_WORK ITEM:_ The output is the lines below from the one with "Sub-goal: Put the" through the one with "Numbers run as", both included, printed exactly and with no other line.

——————————

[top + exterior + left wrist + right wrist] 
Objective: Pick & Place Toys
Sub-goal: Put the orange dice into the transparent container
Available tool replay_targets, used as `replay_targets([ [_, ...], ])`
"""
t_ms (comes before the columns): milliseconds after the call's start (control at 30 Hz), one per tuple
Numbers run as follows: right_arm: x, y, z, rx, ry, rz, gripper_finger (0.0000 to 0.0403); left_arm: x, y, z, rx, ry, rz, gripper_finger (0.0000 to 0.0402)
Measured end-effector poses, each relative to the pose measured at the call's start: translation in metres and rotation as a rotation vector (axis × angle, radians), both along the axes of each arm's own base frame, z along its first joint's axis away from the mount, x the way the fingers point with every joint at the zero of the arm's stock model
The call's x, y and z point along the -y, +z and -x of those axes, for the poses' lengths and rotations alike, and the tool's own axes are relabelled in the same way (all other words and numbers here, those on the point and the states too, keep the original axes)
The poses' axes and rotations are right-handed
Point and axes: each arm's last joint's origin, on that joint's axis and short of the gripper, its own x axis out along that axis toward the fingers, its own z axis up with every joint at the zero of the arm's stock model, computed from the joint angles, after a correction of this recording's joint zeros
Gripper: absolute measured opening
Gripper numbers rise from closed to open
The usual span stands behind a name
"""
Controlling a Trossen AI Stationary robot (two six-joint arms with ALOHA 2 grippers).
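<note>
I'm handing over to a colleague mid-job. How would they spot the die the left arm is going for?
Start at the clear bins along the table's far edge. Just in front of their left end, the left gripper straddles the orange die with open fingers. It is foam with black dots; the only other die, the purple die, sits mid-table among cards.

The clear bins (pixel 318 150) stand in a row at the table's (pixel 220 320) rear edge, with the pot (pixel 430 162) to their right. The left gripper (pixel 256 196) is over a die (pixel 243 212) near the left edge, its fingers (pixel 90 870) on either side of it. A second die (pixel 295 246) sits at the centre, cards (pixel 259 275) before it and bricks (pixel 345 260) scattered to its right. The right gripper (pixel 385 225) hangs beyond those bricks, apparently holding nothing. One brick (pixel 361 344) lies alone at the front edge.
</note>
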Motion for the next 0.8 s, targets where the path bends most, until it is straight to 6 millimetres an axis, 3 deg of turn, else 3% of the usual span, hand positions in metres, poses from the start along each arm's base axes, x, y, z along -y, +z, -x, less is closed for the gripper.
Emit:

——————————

_FINISHED TASK:_
Sub-goal: Put the orange dice into the transparent container
Available tool replay_targets, used as `replay_targets([ [_, ...], ])`
"""
t_ms (comes before the columns): milliseconds after the call's start (control at 30 Hz), one per tuple
Numbers run as follows: right_arm: x, y, z, rx, ry, rz, gripper_finger (0.0000 to 0.0403); left_arm: x, y, z, rx, ry, rz, gripper_finger (0.0000 to 0.0402)

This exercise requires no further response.